In publication DE 2,133,565 Jung et al. describe a process for hydrocracking of hydrocarbon oil, where effluent from first cracker is further processed by distillation and the heaviest fraction is further cracked before being returned to the distillation. The two hydrocracker towers are cooled by hydrogen addition between the beds.
A process for production of coke by McConaghy et al. is disclosed in SE Patent No. 8,006,852, where hydrocarbon feed is cracked in a cracker furnace before being fractionated and some of the heavier hydrocarbons from the fractionator is further hydrogenated before returning to the cracker furnace and fractionator.
In U.S. Pat. No. 3,816,296 Hass et al. describe their process for producing gasoline and midbarrel fuels from higher boiling hydrocarbons. The feed is processed by hydro-refining, cracking, separation with return of the gas phase to hydro-refining inlet and by refractionation of the liquid phase. The heaviest phase from the refractionator is treated in a second cracker, to which also nitrogen compounds are added, in order to control selectivity of the cracking process. The effluent of this second cracker is separated and the gas phase is returned to inlet of second cracker.
Many of the processes of prior art concerning hydroprocessing involve phase separation of a process stream, and the gas phase is returned to the process or recycled to the inlet of the apparatus, which the process stream just has passed through.

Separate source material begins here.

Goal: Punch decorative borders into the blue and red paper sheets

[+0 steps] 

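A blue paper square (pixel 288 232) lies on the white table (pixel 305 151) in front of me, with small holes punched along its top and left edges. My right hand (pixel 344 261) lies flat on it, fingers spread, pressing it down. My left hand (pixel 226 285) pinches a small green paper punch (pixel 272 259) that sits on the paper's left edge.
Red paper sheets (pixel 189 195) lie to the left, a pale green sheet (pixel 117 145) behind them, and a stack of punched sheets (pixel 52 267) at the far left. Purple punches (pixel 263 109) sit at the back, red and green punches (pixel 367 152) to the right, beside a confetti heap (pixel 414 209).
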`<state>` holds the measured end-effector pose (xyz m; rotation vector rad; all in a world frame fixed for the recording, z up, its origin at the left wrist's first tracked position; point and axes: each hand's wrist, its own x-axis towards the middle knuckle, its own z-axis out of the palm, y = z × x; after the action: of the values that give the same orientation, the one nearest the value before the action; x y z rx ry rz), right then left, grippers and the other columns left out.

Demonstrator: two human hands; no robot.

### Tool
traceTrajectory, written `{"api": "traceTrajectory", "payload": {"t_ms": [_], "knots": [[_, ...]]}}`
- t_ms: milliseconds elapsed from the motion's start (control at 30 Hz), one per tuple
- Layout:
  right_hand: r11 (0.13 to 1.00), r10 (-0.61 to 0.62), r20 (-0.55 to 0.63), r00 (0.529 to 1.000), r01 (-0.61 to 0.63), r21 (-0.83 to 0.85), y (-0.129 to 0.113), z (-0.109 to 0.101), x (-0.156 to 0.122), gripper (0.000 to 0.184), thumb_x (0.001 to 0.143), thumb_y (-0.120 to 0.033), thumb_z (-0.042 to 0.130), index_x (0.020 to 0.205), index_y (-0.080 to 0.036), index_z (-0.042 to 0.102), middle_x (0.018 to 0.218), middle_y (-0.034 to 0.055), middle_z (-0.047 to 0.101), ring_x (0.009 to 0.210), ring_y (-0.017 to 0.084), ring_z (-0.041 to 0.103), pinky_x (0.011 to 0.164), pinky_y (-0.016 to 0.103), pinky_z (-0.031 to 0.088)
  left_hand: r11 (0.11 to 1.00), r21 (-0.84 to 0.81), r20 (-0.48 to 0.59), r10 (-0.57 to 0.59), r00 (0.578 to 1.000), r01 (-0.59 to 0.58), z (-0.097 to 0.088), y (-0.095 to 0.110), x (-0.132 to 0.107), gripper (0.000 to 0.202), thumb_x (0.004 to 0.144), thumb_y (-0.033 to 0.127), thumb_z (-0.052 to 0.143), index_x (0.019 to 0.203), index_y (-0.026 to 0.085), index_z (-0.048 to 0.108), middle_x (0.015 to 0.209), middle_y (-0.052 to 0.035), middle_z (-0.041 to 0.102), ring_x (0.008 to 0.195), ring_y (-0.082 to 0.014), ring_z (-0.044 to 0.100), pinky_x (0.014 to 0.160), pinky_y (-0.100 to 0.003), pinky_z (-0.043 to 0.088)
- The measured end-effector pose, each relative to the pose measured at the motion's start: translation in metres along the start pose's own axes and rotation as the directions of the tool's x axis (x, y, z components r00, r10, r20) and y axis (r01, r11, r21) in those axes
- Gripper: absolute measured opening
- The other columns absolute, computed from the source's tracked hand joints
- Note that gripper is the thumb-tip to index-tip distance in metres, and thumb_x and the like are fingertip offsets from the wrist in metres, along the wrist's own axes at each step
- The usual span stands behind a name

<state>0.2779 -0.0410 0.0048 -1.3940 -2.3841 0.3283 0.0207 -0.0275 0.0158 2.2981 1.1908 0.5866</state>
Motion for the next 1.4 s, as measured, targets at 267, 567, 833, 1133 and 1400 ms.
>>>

Prior art fails to teach separation of gas phase from liquid phase between catalyst beds inside a reactor and returning only the liquid phase with the purposes of removing H2S and NH3 and the light hydrocarbons in order to avoid excessive cracking of the light hydrocarbons and to avoid sending poisons to the subsequent catalyst beds.
SUMMARY OF THE INVENTION
In one aspect, this invention provides an improved process for hydroprocessing of a hydrocarbon feedstock, where the hydrocarbon feed stock is hydrotreated by contact with a hydrotreating catalyst and hydrocracked in presence of a subsequent hydrocracking catalyst arranged in one or more reactors. Between the hydrotreating step and the hydrocracking step the two-phase process stream is withdrawn between hydrotreating and hydrocracking catalyst for phase separation into a gaseous and liquid phase. The liquid phase is then cycled to the hydrocracking step after fresh hydrogen rich gas has been added to the liquid phase. Phase separation may be repeated after one or more catalyst beds. Upstream beds are thereby loaded with catalyst active in hydrogenation of organic sulphur, nitrogen, aromatic compounds and optionally in hydrocracking of heavy hydrocarbons if contained in the feed stock. Downstream beds contain a catalyst being active in hydrogenation and/or hydrocracking.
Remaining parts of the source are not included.